=== Task item ===
Pull every line containing "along" from the listing.
====
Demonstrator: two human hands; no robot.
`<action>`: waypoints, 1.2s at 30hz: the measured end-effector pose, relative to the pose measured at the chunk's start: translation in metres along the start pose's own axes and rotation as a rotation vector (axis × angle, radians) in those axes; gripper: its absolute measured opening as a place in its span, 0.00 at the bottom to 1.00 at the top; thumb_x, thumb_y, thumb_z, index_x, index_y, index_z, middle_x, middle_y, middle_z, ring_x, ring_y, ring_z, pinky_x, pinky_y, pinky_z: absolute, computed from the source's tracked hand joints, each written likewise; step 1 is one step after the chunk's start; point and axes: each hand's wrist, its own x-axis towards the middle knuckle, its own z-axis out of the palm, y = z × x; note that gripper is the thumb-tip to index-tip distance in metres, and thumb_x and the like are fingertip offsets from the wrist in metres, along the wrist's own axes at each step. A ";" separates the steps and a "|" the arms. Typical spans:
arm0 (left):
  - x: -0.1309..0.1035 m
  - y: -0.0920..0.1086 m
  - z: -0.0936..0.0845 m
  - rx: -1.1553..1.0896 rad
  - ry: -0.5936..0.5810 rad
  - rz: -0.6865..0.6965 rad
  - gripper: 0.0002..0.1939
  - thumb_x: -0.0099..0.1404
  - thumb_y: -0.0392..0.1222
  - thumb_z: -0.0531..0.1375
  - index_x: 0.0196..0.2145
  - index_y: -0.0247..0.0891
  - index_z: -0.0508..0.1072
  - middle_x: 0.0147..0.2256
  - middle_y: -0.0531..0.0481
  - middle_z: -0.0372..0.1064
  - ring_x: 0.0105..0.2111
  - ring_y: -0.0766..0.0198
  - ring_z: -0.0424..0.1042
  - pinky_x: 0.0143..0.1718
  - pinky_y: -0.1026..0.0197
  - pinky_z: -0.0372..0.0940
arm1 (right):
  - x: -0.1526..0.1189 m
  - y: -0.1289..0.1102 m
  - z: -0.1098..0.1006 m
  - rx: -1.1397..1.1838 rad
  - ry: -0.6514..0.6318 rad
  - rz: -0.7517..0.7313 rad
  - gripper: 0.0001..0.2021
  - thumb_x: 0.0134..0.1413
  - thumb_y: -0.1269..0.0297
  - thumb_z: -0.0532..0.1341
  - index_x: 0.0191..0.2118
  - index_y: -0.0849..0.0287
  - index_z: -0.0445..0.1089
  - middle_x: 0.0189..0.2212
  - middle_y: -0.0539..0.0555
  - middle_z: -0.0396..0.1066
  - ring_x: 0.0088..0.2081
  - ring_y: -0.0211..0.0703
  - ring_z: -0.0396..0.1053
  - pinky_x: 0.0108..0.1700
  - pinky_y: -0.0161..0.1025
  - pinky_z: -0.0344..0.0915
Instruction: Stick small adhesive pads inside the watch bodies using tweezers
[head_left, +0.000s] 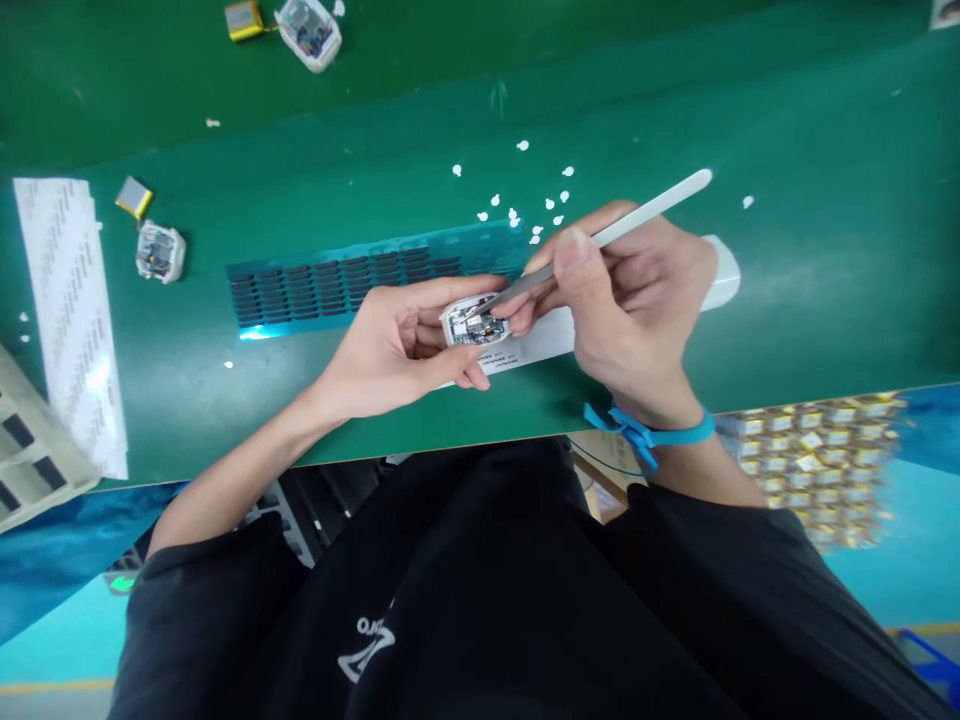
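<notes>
Clock positions are read from the device [478, 322], seen through my head camera. The device, a white shell with its circuit board exposed, is raised over the green table [390, 180]. My left hand [397, 350] has it clamped between thumb and fingers, entering from 8 o'clock. My right hand [634, 305] pinches the tweezers [651, 208] between thumb and fingers; their white end points to 2 o'clock and their tips are at the board. I cannot tell whether the tips touch it. A blue band [664, 437] circles the right wrist.

A printed white strip [536, 345] lies beneath the hands, at 4 o'clock. Blue film [345, 285] bearing dark pads sits between 9 and 10. Small white stickers [523, 146] are scattered mostly around 1 o'clock. A second open unit [160, 252] with its battery [134, 197] is well apart, between 9 and 10; a third [309, 35], also with a battery [244, 20], is at 11. A long white sheet [75, 320] lies at 9.
</notes>
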 end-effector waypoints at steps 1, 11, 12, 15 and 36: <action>0.000 0.000 0.000 0.006 0.001 -0.006 0.24 0.78 0.42 0.64 0.68 0.38 0.71 0.40 0.48 0.86 0.35 0.56 0.88 0.37 0.54 0.87 | 0.000 0.000 0.000 0.009 -0.001 -0.007 0.14 0.67 0.44 0.70 0.34 0.44 0.78 0.27 0.46 0.81 0.24 0.45 0.77 0.25 0.45 0.75; 0.001 -0.003 -0.002 0.037 -0.001 0.013 0.21 0.80 0.37 0.56 0.66 0.40 0.75 0.36 0.50 0.86 0.31 0.55 0.87 0.30 0.55 0.85 | 0.000 0.004 -0.001 -0.036 -0.031 -0.077 0.10 0.71 0.50 0.69 0.36 0.44 0.80 0.27 0.47 0.82 0.22 0.43 0.75 0.23 0.44 0.72; 0.001 -0.003 -0.003 0.043 -0.001 0.003 0.21 0.80 0.37 0.56 0.66 0.40 0.75 0.35 0.50 0.85 0.30 0.55 0.87 0.30 0.55 0.84 | -0.001 0.004 -0.002 -0.048 -0.015 -0.099 0.10 0.71 0.51 0.69 0.36 0.44 0.80 0.28 0.47 0.82 0.23 0.43 0.76 0.23 0.44 0.72; 0.002 -0.001 -0.007 0.157 0.029 0.040 0.19 0.81 0.41 0.56 0.65 0.40 0.76 0.36 0.49 0.85 0.29 0.57 0.86 0.31 0.55 0.84 | -0.002 -0.002 -0.008 -0.085 0.123 -0.192 0.11 0.72 0.48 0.67 0.37 0.42 0.81 0.30 0.47 0.81 0.28 0.44 0.79 0.26 0.45 0.74; 0.013 0.005 -0.045 0.813 0.235 0.307 0.13 0.78 0.40 0.58 0.48 0.42 0.85 0.40 0.49 0.84 0.38 0.58 0.80 0.41 0.54 0.74 | 0.040 0.018 -0.029 -0.519 -0.319 -0.277 0.12 0.71 0.52 0.67 0.34 0.46 0.82 0.44 0.49 0.86 0.42 0.52 0.83 0.47 0.52 0.77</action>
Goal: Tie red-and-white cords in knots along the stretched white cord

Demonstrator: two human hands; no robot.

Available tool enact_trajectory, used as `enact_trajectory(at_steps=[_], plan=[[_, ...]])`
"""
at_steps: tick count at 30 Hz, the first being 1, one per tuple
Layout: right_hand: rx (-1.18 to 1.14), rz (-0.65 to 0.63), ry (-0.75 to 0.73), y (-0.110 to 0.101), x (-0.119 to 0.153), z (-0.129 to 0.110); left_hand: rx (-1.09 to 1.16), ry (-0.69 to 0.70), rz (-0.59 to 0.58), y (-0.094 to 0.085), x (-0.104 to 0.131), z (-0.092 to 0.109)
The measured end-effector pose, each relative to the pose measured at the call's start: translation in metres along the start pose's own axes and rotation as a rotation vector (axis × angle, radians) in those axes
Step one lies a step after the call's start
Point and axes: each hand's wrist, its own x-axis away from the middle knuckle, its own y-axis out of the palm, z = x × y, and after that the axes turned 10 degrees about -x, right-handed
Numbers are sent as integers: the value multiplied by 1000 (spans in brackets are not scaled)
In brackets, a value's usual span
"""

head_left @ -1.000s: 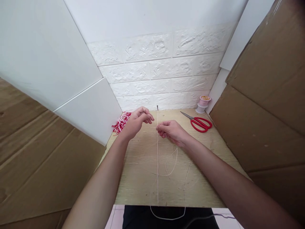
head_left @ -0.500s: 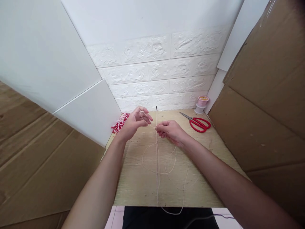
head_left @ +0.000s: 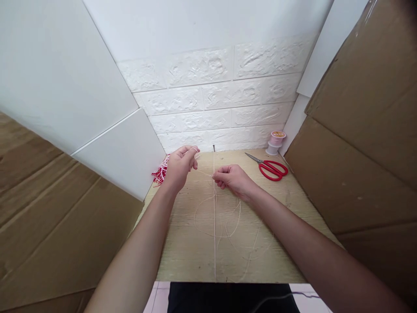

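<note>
A pale cord (head_left: 214, 243) runs straight from a small dark nail (head_left: 214, 148) at the back of the board toward its front edge. My right hand (head_left: 230, 179) pinches thin thread against this cord, thumb and forefinger closed. My left hand (head_left: 182, 167) is to the left, fingers curled with thumb against forefinger, a strand of the same thread passing over the fingertips. Between the two hands a short length of thread (head_left: 204, 173) stretches. Loose thread loops (head_left: 195, 217) lie on the board below my hands.
Red-handled scissors (head_left: 273, 170) lie at the back right, blades toward the wall. Behind them stand stacked thread spools (head_left: 276, 142), pink above white. Red and white knotted cord (head_left: 160, 173) is piled at the back left. Cardboard panels (head_left: 368, 143) flank the wooden board (head_left: 182, 261).
My left hand has turned and closed its fingers, the loop over them drawn in. The loose thread at the front edge has pulled back onto the board. My right hand stays put.
</note>
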Motion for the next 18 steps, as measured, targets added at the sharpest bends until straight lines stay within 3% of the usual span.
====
=== Problem solution ===
`<action>`: waypoints, 1.2s at 30hz: the measured end-effector pose, relative to the pose measured at the chunk's start: translation in metres along the start pose's own axes and rotation as a rotation vector (axis × angle, radians) in those axes; gripper: its absolute measured opening as a place in its span, 0.00 at the bottom to 1.00 at the top; thumb_x, thumb_y, thumb_z, index_x, index_y, index_z, middle_x, middle_y, middle_z, ring_x, ring_y, ring_z, pinky_x, pinky_y, pinky_z: absolute, computed from the source's tracked hand joints, each written likewise; step 1 is one step after the chunk's start; point and axes: each hand's wrist, its own x-axis towards the middle knuckle, its own z-axis out of the palm, y = z × x; note that gripper is the thumb-tip to index-tip distance in metres, and thumb_x and the like are fingertip offsets from the wrist in metres, along the wrist's own axes at each step. A ";" separates the steps and a "|" the arms. Typical spans:
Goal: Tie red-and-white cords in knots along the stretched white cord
The measured end-effector pose, each relative to the pose measured at the call's start: translation in metres along the start pose's own axes and rotation as a rotation vector (axis × angle, radians) in those axes

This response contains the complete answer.